What to work on
The answer must consist of every line below that holds the word "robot".
======== Supplied data
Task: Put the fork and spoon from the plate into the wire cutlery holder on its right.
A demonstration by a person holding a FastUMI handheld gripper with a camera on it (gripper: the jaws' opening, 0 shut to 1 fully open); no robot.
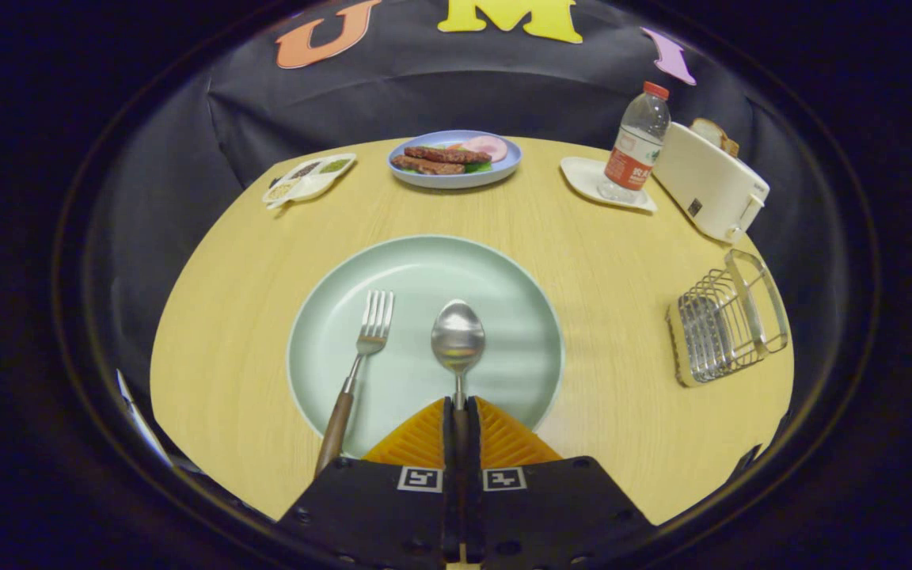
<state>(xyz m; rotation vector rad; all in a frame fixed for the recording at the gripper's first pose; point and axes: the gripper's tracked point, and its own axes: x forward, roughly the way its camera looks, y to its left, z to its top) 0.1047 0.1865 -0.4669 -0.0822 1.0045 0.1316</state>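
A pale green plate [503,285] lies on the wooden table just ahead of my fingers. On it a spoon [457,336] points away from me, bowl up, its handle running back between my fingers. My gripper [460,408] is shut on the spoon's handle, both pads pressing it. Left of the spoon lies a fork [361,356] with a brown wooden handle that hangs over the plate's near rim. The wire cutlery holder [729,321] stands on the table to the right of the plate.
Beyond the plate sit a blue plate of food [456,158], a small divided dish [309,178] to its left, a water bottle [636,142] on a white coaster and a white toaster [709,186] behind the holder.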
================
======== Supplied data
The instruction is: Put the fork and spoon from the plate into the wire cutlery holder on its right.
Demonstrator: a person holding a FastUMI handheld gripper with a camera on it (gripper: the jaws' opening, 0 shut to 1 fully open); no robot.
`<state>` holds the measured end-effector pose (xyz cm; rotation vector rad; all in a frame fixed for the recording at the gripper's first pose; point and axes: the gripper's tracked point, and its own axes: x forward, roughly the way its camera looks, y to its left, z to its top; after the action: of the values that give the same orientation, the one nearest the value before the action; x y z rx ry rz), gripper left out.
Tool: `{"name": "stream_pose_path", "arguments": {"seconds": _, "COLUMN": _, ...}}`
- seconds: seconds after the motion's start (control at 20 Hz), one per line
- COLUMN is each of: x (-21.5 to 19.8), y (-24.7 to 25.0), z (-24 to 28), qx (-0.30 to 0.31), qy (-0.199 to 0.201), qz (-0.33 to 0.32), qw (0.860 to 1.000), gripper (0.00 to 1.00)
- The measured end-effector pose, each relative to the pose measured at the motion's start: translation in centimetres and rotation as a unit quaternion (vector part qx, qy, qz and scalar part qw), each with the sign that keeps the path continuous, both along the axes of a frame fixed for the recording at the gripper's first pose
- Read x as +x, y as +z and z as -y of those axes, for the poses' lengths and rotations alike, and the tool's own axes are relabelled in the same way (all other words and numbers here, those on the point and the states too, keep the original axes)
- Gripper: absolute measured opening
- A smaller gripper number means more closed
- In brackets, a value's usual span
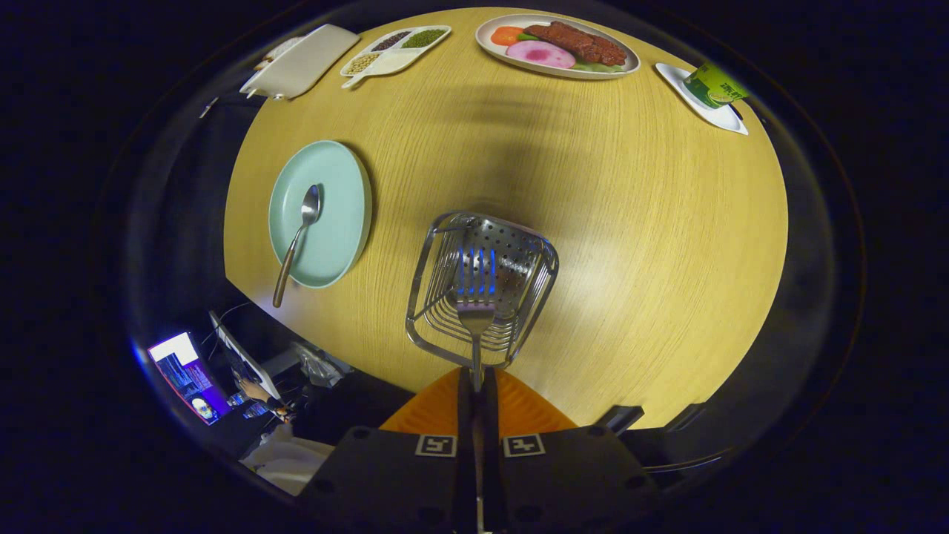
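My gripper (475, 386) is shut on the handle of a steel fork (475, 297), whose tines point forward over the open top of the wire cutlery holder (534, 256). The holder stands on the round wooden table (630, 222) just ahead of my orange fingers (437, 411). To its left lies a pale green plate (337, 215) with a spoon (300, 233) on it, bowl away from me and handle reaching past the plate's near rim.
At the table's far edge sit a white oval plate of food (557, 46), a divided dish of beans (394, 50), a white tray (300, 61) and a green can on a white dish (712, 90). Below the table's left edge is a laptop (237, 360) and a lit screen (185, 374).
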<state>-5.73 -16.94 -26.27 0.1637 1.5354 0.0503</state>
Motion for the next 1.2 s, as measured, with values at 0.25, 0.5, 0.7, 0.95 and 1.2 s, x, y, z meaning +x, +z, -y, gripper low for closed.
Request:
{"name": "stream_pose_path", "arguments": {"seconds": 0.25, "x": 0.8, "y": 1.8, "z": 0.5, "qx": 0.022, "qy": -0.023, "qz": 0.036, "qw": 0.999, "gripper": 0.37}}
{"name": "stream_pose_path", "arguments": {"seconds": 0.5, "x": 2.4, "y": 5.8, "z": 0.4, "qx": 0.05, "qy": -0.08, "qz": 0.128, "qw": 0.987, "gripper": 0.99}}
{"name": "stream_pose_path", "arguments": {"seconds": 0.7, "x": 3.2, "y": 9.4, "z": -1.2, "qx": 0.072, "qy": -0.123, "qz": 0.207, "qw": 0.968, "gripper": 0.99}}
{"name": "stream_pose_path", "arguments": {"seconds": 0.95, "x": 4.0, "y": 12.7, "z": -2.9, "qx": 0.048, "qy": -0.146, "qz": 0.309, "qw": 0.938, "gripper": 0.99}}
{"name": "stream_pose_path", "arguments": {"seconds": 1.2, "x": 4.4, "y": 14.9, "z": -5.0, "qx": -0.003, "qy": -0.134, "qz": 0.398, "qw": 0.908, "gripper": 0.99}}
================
Exercise answer
A demonstration by a person holding a FastUMI handheld gripper with a camera on it (gripper: the jaws' opening, 0 shut to 1 fully open); no robot.
Demonstrator: a person holding a FastUMI handheld gripper with a camera on it (gripper: the jaws' opening, 0 shut to 1 fully open); no robot.

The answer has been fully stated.